▸ Your goal:
Your task is to print all of the data below exactly, with no pictures included.

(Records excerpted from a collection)
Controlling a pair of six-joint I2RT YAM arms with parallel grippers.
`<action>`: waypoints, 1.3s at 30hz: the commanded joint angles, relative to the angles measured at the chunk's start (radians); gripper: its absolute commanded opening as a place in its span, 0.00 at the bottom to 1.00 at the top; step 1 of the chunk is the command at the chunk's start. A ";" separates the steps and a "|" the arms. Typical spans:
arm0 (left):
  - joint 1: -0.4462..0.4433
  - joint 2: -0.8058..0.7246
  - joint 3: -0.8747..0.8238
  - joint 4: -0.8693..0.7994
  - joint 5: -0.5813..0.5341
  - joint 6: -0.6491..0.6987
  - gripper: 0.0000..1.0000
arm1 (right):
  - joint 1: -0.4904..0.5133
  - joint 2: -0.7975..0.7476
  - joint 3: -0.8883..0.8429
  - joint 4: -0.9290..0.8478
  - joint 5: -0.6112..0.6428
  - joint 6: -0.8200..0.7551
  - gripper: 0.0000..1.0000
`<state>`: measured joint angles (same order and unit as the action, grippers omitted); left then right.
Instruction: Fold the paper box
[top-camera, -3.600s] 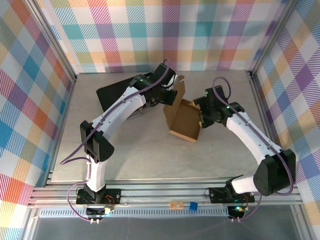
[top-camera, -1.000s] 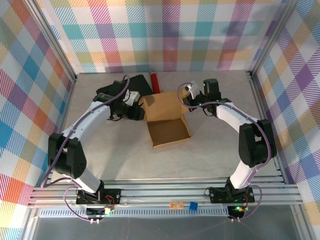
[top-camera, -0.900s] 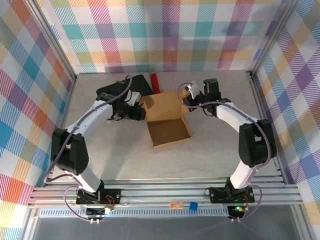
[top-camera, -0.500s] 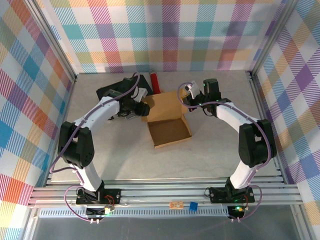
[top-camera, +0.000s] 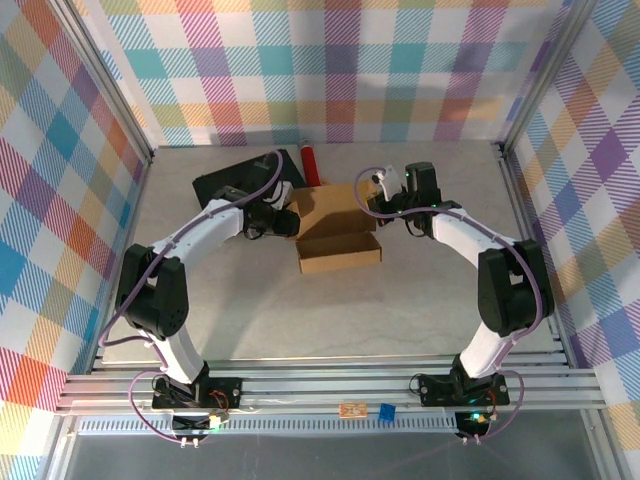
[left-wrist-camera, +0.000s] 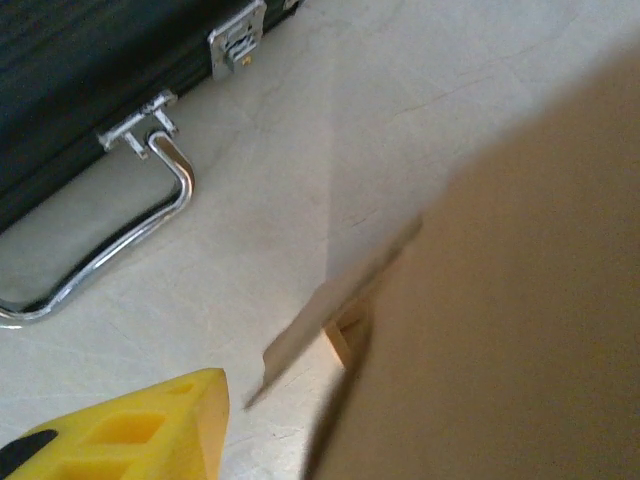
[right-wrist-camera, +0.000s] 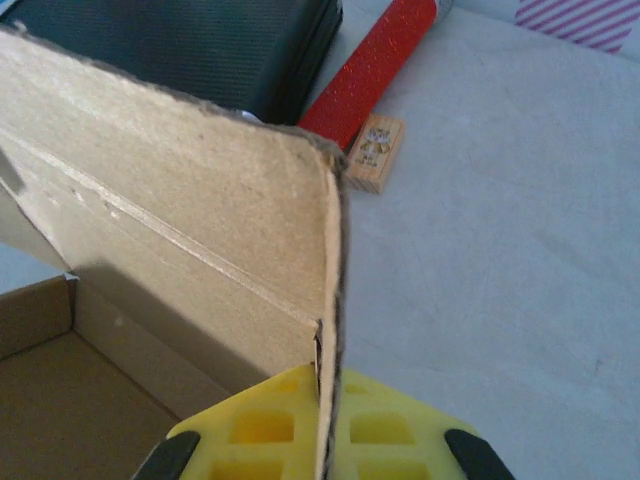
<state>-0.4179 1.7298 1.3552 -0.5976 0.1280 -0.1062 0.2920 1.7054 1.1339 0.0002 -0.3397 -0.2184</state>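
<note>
The paper box (top-camera: 338, 232) sits mid-table, its lid slanting over the tray. The right gripper (right-wrist-camera: 320, 440) is clamped on the lid's right edge, with the cardboard pinched between its yellow pads (right-wrist-camera: 385, 430). The step, as I judge it, is closing the lid. That edge should swing down in an arc about the rear crease rather than be pushed flat. Meanwhile the left gripper (top-camera: 286, 222), at the box's left side, should steady the tray and steer the side flap inside the wall. Let go only once the lid lies square. Whether the left jaws grip cardboard or stand free I cannot tell: its wrist view gives one yellow finger (left-wrist-camera: 140, 425) beside a blurred brown sheet. Any front tabs are hidden under the lid. Behind lie a black case (left-wrist-camera: 90, 70), a red cylinder (right-wrist-camera: 385, 60) and a small wooden block (right-wrist-camera: 375, 152)
</note>
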 joint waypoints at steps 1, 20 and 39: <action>-0.012 -0.043 -0.057 0.052 0.017 -0.057 0.47 | 0.006 -0.036 -0.013 0.018 0.001 0.022 0.00; 0.043 -0.136 -0.111 0.103 0.097 0.001 0.62 | 0.004 -0.071 0.010 -0.038 -0.035 0.013 0.00; 0.151 -0.168 -0.461 0.774 0.351 -0.023 0.54 | 0.004 -0.031 0.052 -0.106 -0.101 0.010 0.00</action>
<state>-0.2722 1.5330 0.8814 0.0959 0.4534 -0.1230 0.2920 1.6608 1.1530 -0.0898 -0.4053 -0.1982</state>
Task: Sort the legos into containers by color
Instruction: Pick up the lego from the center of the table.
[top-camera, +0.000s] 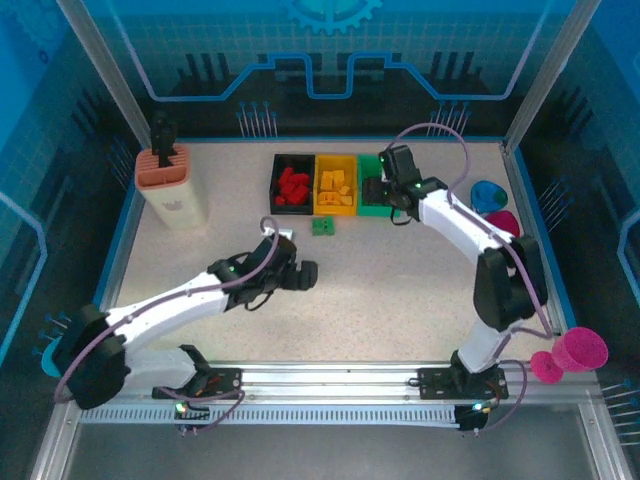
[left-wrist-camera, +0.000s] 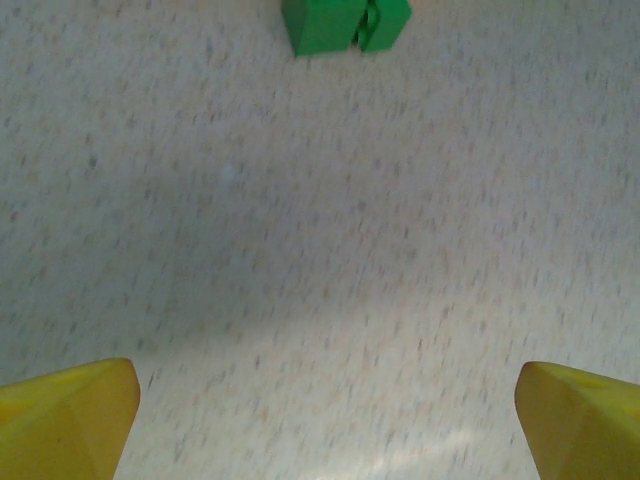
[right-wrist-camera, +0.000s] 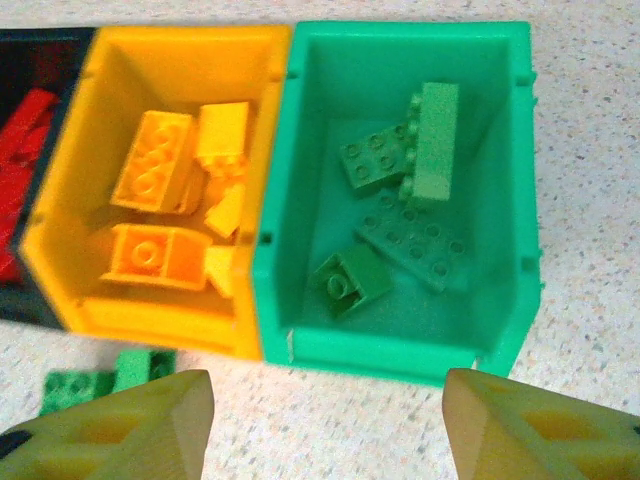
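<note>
- My left pincer stands wide open and empty. A small green studded plastic brick lies on the speckled table ahead of it.
- My right pincer is parted and empty. The green rectangular plastic bin, holding green bricks, sits just ahead.
</note>
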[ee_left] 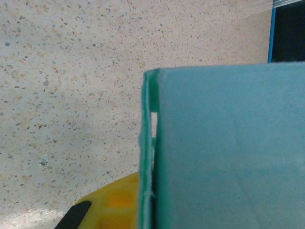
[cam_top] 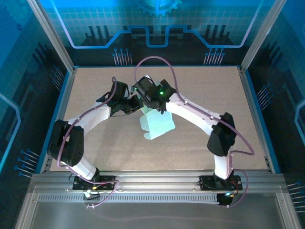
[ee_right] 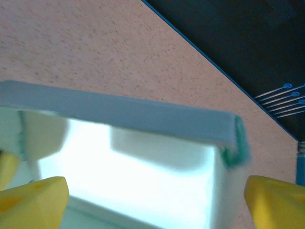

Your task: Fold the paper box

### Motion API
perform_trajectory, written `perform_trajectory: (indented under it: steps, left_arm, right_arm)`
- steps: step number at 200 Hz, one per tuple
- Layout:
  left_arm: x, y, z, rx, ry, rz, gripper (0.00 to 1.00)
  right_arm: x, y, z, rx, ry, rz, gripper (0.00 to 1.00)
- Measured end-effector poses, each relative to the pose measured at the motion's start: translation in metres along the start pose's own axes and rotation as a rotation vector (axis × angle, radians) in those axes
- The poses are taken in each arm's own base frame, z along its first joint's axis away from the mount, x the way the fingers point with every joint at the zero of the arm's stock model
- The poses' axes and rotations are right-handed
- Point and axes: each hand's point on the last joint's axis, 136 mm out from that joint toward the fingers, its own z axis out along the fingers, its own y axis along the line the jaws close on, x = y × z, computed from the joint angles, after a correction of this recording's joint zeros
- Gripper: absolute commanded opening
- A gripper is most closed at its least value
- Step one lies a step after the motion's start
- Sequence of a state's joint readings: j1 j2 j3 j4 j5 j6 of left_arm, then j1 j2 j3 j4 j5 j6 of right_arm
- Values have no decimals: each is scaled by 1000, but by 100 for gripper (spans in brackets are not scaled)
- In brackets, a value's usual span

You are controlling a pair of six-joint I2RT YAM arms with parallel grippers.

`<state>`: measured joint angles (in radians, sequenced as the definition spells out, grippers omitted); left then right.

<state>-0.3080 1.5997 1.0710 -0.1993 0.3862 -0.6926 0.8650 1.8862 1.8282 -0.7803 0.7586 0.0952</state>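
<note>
The paper box (cam_top: 158,125) is pale light-blue card, partly folded, and stands mid-table with walls raised. In the left wrist view its wall (ee_left: 228,152) fills the right half, with a thin doubled flap edge (ee_left: 147,143) running upright. My left gripper (cam_top: 137,104) is shut on that flap edge; one yellow finger (ee_left: 114,200) shows left of the card and the other is hidden behind it. My right gripper (cam_top: 150,102) hangs over the box's far end. It (ee_right: 155,202) is open, its yellow fingers (ee_right: 33,200) wide apart on either side of the box's open interior (ee_right: 143,176).
The speckled tan tabletop (cam_top: 209,95) spreads around the box, bordered by a blue rim (cam_top: 252,109) and dark enclosure walls. Both arms arch inward from their bases at the near edge, with purple cables (cam_top: 143,64) looping above them.
</note>
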Motion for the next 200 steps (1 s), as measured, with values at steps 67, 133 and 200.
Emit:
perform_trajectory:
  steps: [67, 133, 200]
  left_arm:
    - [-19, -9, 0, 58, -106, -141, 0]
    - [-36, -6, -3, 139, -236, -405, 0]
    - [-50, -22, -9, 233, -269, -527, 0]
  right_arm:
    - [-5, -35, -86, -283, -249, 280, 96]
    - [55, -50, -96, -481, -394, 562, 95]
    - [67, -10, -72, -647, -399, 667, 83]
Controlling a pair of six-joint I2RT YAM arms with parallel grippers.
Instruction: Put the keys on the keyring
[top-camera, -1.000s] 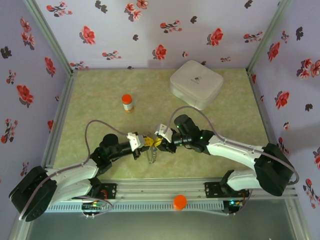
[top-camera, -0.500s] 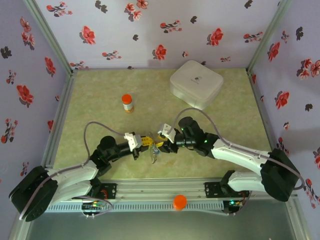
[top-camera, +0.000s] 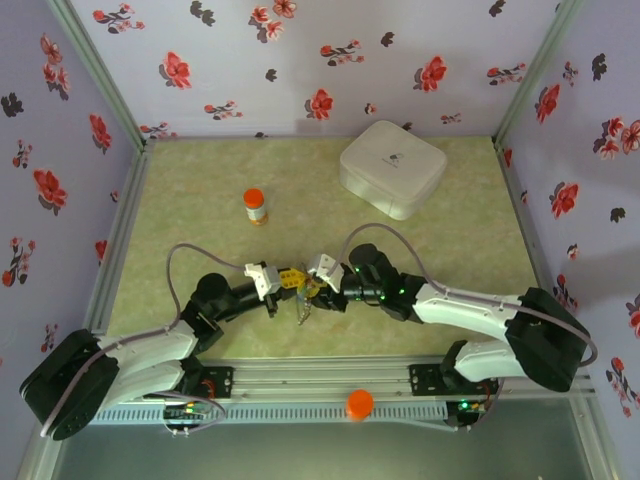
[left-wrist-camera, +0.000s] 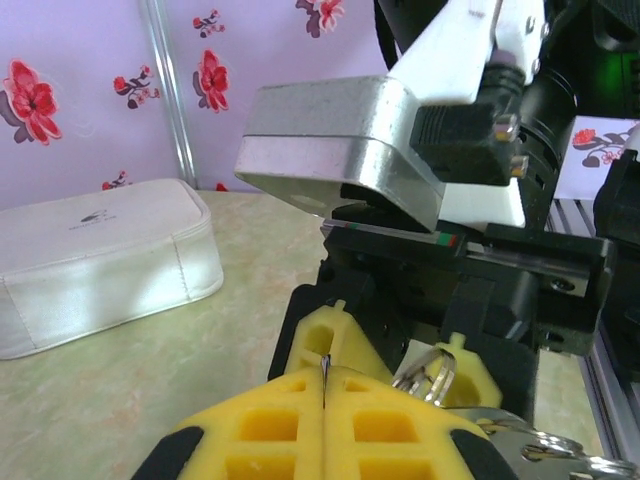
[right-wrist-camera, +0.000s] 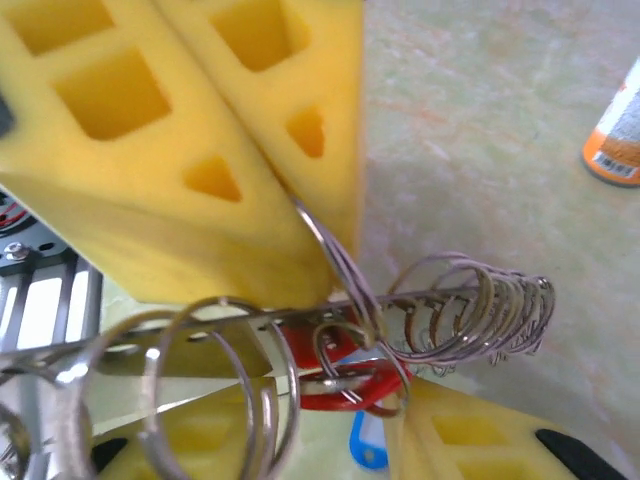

▸ Response below:
Controlling a pair of six-joint I2RT YAM arms with parallel grippers.
`<action>`: waypoints, 1.3s at 30hz: the commanded joint angles, relative to the angles measured at the chunk's start (radians); gripper: its absolute commanded opening as a place in its span, 0.00 at the bottom to 1.00 at the top; step 1 of the chunk is the command at the chunk's start. A ";" separates the steps and a "|" the arms. Typical spans:
arm0 (left):
  - joint 1: -0.4462..0.4433
  - joint 2: -0.8058..0.7246
  - joint 3: -0.8747..0.8238
  - joint 4: -0.8693..0.7994
  - joint 5: -0.5813..0.5341
  - joint 6: -0.6491..0.6987
  - gripper: 0.0000..1.0000
arm1 (right):
  - joint 1: -0.4904..0.5133
  - joint 2: -0.7975..0.7476
  - joint 3: -0.8883..0.8429
  - joint 4: -0.9290..0.8478
  - joint 5: -0.6112..0.6428
  - joint 6: -0.8200..0.7551
  - gripper: 0.0000..1.0000
`<state>`: measured joint angles (same order and unit as the action, grippers omitted); left then right.
Instruction: Fold the paper box
[top-camera, -3.600s] 
[top-camera, -1.000s] 
[top-camera, -0.900s] 
[top-camera, -0.500s] 
[top-camera, +0.000s] 
[left-wrist-camera, +0.000s] 
[right-wrist-camera, +0.000s] 
<state>-0.4179 1.7298 1.3552 -0.5976 0.1280 -0.1062 0.2920 1.7054 1.1339 0.0002 -0.3397 -0.2184</state>
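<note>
The paper box (top-camera: 338, 232) sits mid-table, its lid slanting over the tray. The right gripper (right-wrist-camera: 320, 440) is clamped on the lid's right edge, with the cardboard pinched between its yellow pads (right-wrist-camera: 385, 430). The step, as I judge it, is closing the lid. That edge should swing down in an arc about the rear crease rather than be pushed flat. Meanwhile the left gripper (top-camera: 286, 222), at the box's left side, should steady the tray and steer the side flap inside the wall. Let go only once the lid lies square. Whether the left jaws grip cardboard or stand free I cannot tell: its wrist view gives one yellow finger (left-wrist-camera: 140, 425) beside a blurred brown sheet. Any front tabs are hidden under the lid. Behind lie a black case (left-wrist-camera: 90, 70), a red cylinder (right-wrist-camera: 385, 60) and a small wooden block (right-wrist-camera: 375, 152)
</note>
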 joint waypoints at steps 1, 20 and 39: <action>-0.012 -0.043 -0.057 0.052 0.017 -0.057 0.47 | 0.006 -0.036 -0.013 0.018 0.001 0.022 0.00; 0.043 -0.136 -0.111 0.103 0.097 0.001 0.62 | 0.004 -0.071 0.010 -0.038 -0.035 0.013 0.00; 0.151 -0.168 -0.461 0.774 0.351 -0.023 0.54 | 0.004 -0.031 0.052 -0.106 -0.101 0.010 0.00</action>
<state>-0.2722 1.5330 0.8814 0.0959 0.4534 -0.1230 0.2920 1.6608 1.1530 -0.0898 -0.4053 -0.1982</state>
Task: Sort the legos into containers by color
Instruction: Pick up the lego from the center of the table.
[top-camera, +0.000s] 
[left-wrist-camera, +0.000s] 
[right-wrist-camera, +0.000s] 
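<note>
- My left pincer stands wide open and empty. A small green studded plastic brick lies on the speckled table ahead of it.
- My right pincer is parted and empty. The green rectangular plastic bin, holding green bricks, sits just ahead.
</note>
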[ee_left] 
[cam_top] 
[ee_right] 

Your task: Fold the paper box

### Motion API
perform_trajectory, written `perform_trajectory: (indented under it: steps, left_arm, right_arm)`
- steps: step number at 200 Hz, one per tuple
- Layout:
  left_arm: x, y, z, rx, ry, rz, gripper (0.00 to 1.00)
  right_arm: x, y, z, rx, ry, rz, gripper (0.00 to 1.00)
- Measured end-effector poses, each relative to the pose measured at the motion's start: translation in metres along the start pose's own axes and rotation as a rotation vector (axis × angle, radians) in those axes
- The poses are taken in each arm's own base frame, z along its first joint's axis away from the mount, x the way the fingers point with every joint at the zero of the arm's stock model
- The poses' axes and rotations are right-handed
- Point and axes: each hand's point on the last joint's axis, 136 mm out from that joint toward the fingers, its own z axis out along the fingers, its own y axis along the line the jaws close on, x = y × z, computed from the joint angles, after a correction of this recording's joint zeros
- Gripper: absolute commanded opening
- A gripper is most closed at its least value
- Step one lies a step after the motion's start
- Sequence of a state's joint readings: j1 j2 j3 j4 j5 j6 of left_arm, then j1 j2 j3 j4 j5 j6 of right_arm
- Values have no decimals: each is scaled by 1000, but by 100 for gripper (spans in brackets are not scaled)
- In brackets, a value's usual span

You are controlling a pair of six-joint I2RT YAM arms with parallel grippers.

`<state>`: measured joint angles (in radians, sequenced as the definition spells out, grippers omitted); left then right.

<state>-0.3080 1.5997 1.0710 -0.1993 0.3862 -0.6926 0.8650 1.8862 1.8282 -0.7803 0.7586 0.0952</state>
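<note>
The paper box (cam_top: 158,125) is pale light-blue card, partly folded, and stands mid-table with walls raised. In the left wrist view its wall (ee_left: 228,152) fills the right half, with a thin doubled flap edge (ee_left: 147,143) running upright. My left gripper (cam_top: 137,104) is shut on that flap edge; one yellow finger (ee_left: 114,200) shows left of the card and the other is hidden behind it. My right gripper (cam_top: 150,102) hangs over the box's far end. It (ee_right: 155,202) is open, its yellow fingers (ee_right: 33,200) wide apart on either side of the box's open interior (ee_right: 143,176).
The speckled tan tabletop (cam_top: 209,95) spreads around the box, bordered by a blue rim (cam_top: 252,109) and dark enclosure walls. Both arms arch inward from their bases at the near edge, with purple cables (cam_top: 143,64) looping above them.
</note>
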Motion for the next 200 steps (1 s), as measured, with values at steps 67, 133 and 200.
Emit:
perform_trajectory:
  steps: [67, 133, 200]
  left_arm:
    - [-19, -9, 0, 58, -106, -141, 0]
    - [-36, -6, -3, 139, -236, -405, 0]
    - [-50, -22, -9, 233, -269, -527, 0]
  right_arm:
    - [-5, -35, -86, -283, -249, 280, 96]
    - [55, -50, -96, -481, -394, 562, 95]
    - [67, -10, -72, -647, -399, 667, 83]
Controlling a pair of six-joint I2RT YAM arms with parallel grippers.
Instruction: Put the keys on the keyring
[top-camera, -1.000s] 
[top-camera, -0.500s] 
[top-camera, +0.000s] 
[left-wrist-camera, +0.000s] 
[right-wrist-camera, +0.000s] 

No further work remains on this exercise.